Teach this topic through cycles of prediction, observation, and explanation so students experience cognitive conflict when their expectations don’t match results. Avoid lectures about wavelengths until students have firsthand experience with filters and colored objects. Use everyday examples like colored clothing or traffic lights to anchor abstract ideas in familiar contexts.

Students will confidently explain why an object’s color depends on which wavelengths are absorbed, reflected, or transmitted. They will distinguish additive color mixing from subtractive mixing and use these ideas to predict outcomes in new situations, such as how colored light changes the appearance of objects.
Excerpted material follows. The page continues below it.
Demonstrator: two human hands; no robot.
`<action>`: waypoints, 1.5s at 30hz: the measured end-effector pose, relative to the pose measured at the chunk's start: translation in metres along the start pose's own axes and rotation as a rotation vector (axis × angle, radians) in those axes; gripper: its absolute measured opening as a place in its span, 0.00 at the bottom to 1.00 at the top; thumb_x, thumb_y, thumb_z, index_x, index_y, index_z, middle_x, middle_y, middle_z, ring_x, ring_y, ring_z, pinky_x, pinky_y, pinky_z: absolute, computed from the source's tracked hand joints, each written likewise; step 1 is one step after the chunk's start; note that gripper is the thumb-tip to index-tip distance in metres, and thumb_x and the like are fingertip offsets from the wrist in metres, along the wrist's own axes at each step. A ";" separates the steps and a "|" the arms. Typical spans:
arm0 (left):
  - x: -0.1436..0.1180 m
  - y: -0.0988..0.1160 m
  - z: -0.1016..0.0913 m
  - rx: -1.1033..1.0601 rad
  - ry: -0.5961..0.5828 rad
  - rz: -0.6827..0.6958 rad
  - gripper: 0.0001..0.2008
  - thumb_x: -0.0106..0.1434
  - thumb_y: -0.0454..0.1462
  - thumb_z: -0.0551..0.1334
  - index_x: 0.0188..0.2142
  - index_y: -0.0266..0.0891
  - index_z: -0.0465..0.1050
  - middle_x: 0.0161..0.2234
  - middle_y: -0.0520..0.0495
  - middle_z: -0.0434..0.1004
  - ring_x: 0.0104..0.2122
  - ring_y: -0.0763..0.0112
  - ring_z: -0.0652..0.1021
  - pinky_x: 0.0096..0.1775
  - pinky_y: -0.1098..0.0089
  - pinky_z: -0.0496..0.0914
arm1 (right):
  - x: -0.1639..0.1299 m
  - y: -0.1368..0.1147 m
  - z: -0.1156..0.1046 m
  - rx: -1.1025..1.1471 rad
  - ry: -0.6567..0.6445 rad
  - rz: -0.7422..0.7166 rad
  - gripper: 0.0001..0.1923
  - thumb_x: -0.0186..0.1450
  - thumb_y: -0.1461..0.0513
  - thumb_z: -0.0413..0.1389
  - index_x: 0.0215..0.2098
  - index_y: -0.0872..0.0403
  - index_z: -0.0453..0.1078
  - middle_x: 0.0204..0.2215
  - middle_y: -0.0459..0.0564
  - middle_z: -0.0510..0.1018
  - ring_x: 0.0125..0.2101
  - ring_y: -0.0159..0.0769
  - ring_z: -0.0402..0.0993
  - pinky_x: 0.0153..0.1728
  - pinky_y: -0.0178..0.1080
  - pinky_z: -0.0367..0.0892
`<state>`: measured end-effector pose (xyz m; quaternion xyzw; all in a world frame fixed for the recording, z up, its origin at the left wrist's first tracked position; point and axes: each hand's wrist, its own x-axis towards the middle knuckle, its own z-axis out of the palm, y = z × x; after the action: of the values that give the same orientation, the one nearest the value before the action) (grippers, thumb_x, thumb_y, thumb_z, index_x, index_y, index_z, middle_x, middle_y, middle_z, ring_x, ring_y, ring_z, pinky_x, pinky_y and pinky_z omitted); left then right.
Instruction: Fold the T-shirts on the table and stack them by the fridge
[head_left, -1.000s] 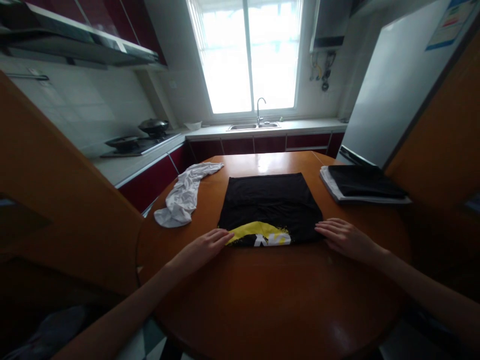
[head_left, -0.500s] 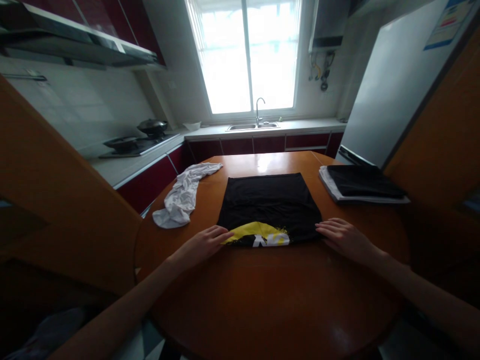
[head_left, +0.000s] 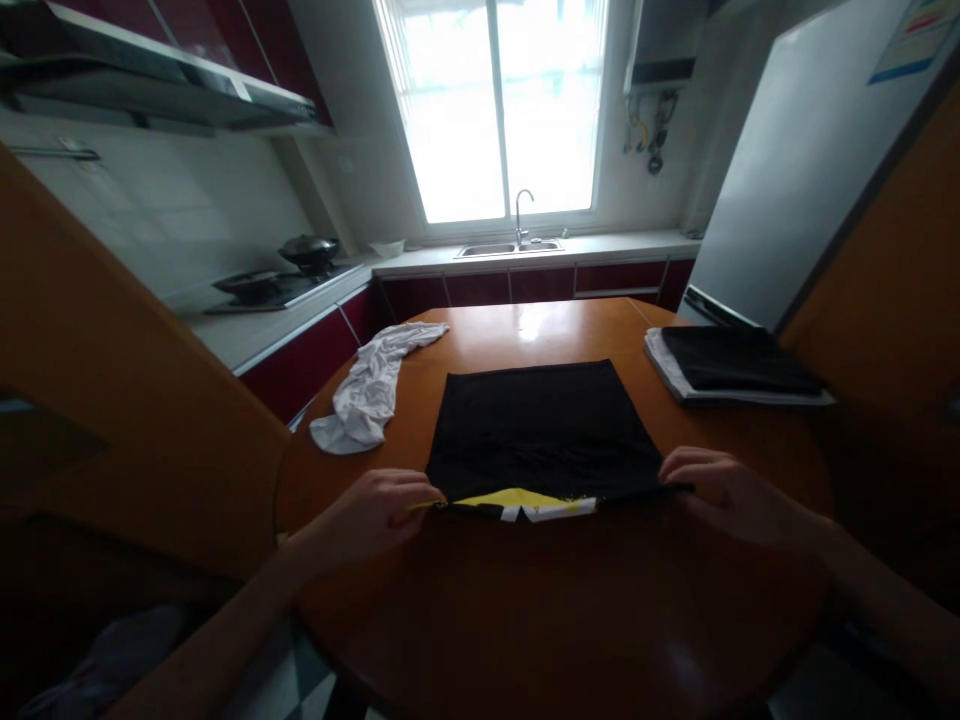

Watch Out for These Misconceptions

  • During Lab: Colored Filters and Objects, watch for students who say the red paper itself is 'making' red light.

    Prompt students to hold the red paper under white light with and without the green filter. Ask them to trace the path of light and explain why the paper’s color changes or disappears, reinforcing that the paper only reflects certain wavelengths it receives.

  • During Demonstration + Prediction: Additive Color Mixing, watch for students who claim mixing red and green paint produces the same result as mixing red and green light.

    After the demonstration, have students compare the additive mix on a white screen to a subtractive mix on paper. Ask them to describe how each process changes the wavelengths that reach their eyes.

  • During Concept Mapping: Absorption, Reflection, Transmission, watch for students who label white as 'absorbs everything' and black as 'reflects nothing.'

    Challenge students to test white and black objects under colored light. Ask them to revise their maps to show how white reflects most wavelengths and black absorbs most wavelengths, with clear exceptions noted.